Problem requirements: Below are some records. Pull every line that contains the word "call".

Source records:
****************************************

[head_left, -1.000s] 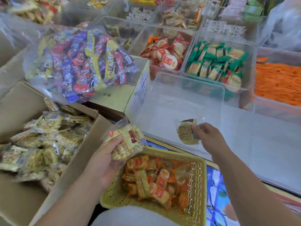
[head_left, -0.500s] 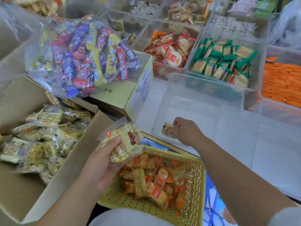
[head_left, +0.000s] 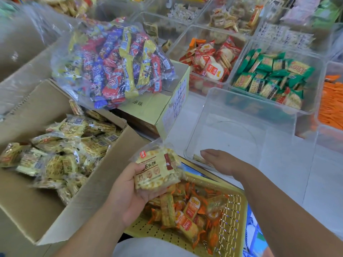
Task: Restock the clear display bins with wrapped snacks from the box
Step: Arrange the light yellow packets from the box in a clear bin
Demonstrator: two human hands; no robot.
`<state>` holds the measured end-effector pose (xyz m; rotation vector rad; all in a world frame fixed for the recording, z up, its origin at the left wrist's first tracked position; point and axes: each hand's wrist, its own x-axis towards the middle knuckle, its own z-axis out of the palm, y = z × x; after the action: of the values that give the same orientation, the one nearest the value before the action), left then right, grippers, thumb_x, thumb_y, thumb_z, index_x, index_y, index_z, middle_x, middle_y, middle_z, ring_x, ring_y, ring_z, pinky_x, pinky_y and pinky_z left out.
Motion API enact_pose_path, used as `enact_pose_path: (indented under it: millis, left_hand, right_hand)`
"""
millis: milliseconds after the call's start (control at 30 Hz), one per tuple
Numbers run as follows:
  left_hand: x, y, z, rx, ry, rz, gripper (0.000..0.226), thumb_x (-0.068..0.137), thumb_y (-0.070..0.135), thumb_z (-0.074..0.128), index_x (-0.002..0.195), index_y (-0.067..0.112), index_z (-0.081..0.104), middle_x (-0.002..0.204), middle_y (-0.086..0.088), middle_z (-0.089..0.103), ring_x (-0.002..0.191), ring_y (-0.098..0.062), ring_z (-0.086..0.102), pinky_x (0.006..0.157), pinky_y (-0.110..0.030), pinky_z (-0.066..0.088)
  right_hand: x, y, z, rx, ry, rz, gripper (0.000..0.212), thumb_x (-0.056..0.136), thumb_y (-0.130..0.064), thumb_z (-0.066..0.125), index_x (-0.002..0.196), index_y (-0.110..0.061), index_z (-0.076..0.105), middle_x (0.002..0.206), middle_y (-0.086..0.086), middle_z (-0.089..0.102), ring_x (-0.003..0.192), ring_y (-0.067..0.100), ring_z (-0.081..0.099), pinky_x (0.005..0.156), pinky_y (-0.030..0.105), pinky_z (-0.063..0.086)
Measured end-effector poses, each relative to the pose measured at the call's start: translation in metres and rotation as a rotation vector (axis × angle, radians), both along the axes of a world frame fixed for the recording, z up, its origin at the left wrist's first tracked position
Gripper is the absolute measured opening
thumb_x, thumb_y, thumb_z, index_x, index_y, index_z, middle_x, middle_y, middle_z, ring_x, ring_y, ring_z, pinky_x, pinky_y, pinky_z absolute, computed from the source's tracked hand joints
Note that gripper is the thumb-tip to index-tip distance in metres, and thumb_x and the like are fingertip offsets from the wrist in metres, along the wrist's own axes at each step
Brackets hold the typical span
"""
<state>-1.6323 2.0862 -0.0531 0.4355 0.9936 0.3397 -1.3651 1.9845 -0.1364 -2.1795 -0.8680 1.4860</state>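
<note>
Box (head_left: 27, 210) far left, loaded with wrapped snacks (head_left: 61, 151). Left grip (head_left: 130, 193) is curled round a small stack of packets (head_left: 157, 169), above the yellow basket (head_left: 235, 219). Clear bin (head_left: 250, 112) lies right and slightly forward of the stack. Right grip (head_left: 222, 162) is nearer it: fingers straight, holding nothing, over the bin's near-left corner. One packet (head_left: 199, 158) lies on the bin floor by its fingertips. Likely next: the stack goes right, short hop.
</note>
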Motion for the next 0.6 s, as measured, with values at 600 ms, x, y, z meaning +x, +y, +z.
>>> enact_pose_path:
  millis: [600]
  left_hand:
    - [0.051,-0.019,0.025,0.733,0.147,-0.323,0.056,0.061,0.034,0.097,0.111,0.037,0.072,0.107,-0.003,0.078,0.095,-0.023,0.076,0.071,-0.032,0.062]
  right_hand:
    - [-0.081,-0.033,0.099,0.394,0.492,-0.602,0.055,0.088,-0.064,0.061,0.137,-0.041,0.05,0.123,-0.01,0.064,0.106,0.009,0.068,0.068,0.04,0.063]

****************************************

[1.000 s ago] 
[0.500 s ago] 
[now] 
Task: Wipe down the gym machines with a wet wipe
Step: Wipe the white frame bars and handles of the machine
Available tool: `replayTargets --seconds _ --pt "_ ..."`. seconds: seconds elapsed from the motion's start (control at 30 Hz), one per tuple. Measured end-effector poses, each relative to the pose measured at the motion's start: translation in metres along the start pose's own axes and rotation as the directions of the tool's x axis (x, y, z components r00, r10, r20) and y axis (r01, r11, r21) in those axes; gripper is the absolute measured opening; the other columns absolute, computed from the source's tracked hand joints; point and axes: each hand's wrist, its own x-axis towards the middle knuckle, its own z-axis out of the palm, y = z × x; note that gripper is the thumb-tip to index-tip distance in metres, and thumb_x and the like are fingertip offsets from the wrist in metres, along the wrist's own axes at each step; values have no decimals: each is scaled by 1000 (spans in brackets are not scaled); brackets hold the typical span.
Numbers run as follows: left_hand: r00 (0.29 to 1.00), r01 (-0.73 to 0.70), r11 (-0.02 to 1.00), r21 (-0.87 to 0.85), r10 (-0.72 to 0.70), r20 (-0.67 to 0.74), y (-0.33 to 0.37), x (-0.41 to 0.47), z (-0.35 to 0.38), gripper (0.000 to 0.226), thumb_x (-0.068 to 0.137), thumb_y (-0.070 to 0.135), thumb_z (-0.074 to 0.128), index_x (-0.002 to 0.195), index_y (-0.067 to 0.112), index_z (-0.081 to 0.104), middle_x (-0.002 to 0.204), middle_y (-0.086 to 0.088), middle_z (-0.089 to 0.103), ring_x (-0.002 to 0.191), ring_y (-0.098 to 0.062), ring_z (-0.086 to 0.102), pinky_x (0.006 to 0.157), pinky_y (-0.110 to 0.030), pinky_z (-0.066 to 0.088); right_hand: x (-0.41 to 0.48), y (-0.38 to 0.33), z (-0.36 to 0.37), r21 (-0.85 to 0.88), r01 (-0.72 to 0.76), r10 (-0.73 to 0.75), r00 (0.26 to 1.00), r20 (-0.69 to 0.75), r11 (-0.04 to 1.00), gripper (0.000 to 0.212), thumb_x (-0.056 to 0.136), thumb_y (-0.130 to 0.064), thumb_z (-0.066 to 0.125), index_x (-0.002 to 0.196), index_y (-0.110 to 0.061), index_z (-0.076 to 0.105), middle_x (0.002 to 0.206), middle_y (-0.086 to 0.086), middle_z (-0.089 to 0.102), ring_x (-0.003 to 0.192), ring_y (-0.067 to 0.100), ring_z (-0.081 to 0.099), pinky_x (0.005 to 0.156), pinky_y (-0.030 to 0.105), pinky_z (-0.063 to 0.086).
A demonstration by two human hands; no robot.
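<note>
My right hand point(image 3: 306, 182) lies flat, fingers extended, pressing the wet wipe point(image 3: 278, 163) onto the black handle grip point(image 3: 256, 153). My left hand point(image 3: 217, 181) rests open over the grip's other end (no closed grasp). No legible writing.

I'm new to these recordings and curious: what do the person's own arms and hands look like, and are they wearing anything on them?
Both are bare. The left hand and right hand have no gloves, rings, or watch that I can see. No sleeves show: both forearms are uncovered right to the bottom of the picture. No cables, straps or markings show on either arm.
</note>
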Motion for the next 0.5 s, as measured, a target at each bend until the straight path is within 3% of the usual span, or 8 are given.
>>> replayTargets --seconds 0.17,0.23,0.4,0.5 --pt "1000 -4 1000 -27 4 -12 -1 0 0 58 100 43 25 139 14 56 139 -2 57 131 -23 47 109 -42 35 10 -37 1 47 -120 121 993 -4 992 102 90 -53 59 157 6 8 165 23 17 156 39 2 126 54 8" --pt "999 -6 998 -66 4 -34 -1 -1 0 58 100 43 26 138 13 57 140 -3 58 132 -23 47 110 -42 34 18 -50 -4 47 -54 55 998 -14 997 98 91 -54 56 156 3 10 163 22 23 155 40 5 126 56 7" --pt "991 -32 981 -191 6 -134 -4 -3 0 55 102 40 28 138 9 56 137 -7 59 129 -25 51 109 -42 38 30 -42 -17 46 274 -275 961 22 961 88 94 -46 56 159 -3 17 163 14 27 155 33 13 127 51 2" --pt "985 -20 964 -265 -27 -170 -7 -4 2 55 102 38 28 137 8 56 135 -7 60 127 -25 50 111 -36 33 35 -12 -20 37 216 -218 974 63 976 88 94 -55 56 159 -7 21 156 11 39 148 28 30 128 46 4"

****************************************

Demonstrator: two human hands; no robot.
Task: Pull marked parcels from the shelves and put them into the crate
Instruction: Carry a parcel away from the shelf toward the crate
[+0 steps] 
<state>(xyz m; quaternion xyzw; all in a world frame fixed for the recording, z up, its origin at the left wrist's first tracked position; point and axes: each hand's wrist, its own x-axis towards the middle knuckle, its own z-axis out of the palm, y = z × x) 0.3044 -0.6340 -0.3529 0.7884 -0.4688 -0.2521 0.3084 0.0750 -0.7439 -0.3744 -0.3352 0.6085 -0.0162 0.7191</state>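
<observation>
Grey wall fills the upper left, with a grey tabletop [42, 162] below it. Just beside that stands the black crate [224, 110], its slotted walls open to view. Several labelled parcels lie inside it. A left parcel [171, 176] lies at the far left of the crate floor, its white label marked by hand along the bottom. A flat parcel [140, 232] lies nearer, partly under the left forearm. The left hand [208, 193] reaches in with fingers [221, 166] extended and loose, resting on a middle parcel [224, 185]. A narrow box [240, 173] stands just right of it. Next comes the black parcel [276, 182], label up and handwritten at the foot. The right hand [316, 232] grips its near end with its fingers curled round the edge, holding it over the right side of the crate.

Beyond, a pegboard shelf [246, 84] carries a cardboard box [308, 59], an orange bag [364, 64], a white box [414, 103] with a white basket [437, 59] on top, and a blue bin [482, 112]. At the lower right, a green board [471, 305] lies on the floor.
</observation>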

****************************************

Answer area:
millis: milliseconds after the call's start (control at 30 Hz), one per tuple
Measured end-effector poses, each relative to the pose measured at the call's start: translation in metres and rotation as a rotation vector (axis × angle, radians), both along the axes of a world frame fixed for the recording, z up, its origin at the left wrist's first tracked position

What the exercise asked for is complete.